There’s something to be said about the success of the human race hinging on the domestication of the dog. Where would we be without the unconditional loyalty and love we receive from dogs? Humans can often be a disappointment, but dogs are ever faithful, reliable and never, ever judge. While not all of us have the pleasure of coming home after a hard day to the tail wagging, tongue lashing love of a dog we can get an instalment of canine goodness via Sa Coma and their angelic team of animal rescuers.
Sa Coma is what locals call the Centre for the Protection of Animals, located off the San Antonio highway between Ibiza and San Rafael. It is home to dozens of lost and abandoned cats and dogs as well as the occasional sheep. This is where our furry friends come when they are found disorientated wandering the streets and fields or when they have been abandoned by people who can no longer care for them, and sadly, in the worst-case scenarios, when they have been maltreated.
While the good folks at Sa Coma care for the animals as best they can on a limited budget they rely heavily on donations (both monetary and in pet food and accessories). Despite the team’s dedication, Sa Coma is still a pound and the animals are kept in caged enclosures for their own protection until new homes can be found. They still need exercise and socialisation but with limited staff, the dogs can’t get what they need without help.
This is where you come in. Every Monday, Wednesday and Friday from 9.00 to 11.30, every Thursday and Friday from 15.00 to 17.00 (18.00 to 19.15 in summer) and in the mornings on the first Saturday of the month, Sa Coma invites volunteers to take a dog out for a walk. It’s the best way to get the doggy love required to live a full life without committing to pet ownership (although you certainly might find yourself getting attached and tempted). As for the dogs? They absolutely love it.

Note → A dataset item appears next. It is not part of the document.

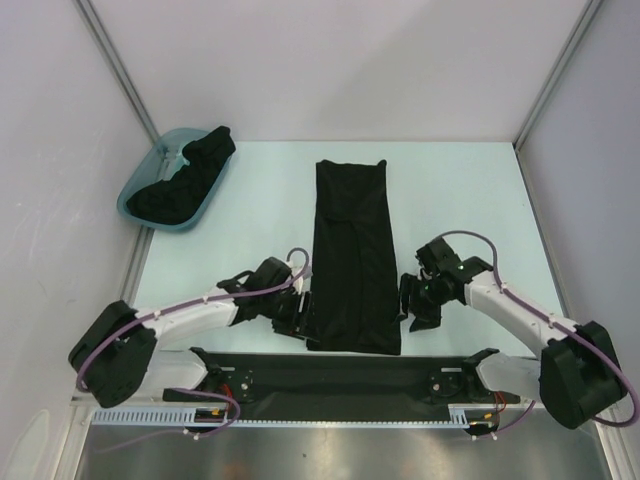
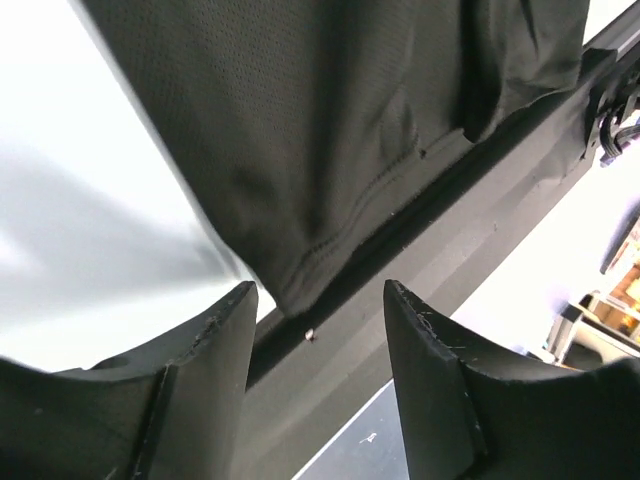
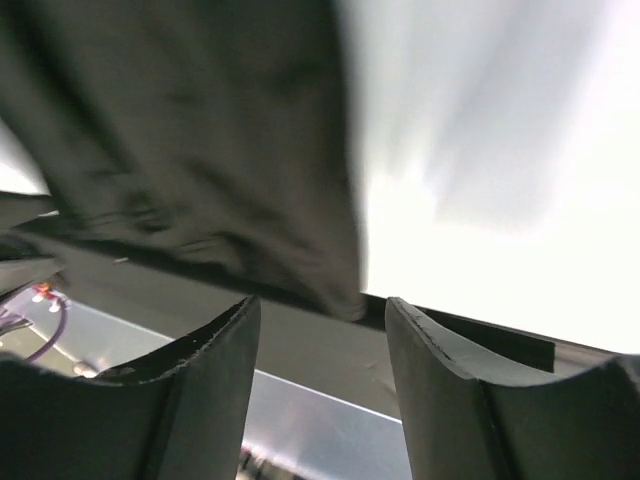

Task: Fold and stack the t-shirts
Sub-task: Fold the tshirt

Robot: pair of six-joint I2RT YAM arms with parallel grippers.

If you’re with little kids, the staff will find a smaller dog for you to handle and if you have the time you can accompany a few different buddies. The experience produces many varied emotions from sadness that the dogs have to live like this to elation as you watch their full-body reaction to the joy of being outdoors. There’s not a single walker that doesn’t return to the shelter without contemplating adoption. And if that’s where you’re at in life then the walks are an excellent way to get to know a dog before proposing doggy marriage.
An unfortunate aspect of Sa Coma is the small number of dogs who fall into the dangerous breed group, such as pitbulls and staffordshires among others. These dogs require handlers with a special license of which there are few. If you possess such a license or know of someone who does, you are encouraged to bring it with you to the shelter so that those dogs can also reap the benefits of being outside. They are infrequently actually dangerous and still require the same love as any other animal.
When a dog or cat arrives at Sa Coma they are checked over by a vet and given the appropriate care. A call is put out via social media to find the owners and if that fails the team will chip, vaccinate and sterilise if necessary, before putting the animal up for adoption. Puppies, small dogs and kittens are the most popular for adoptees but if you really want to make a difference, you’ll consider taking on one of the older dogs who frequently get left behind.
There have been countless studies showing the physical and mental health benefits to contact with dogs. Canine companionship has been linked to lowering blood pressure, helping with weight loss, reducing depression, and adding meaning and purpose to your daily life. As the inventor of Snoopy, the ultimate dog said: ‘Happiness is a warm puppy’ – so stop by Sa Coma and get yourself some of that canine goodness. Make a morning of it with a group of friends, go solo or enlist your partner – just do it!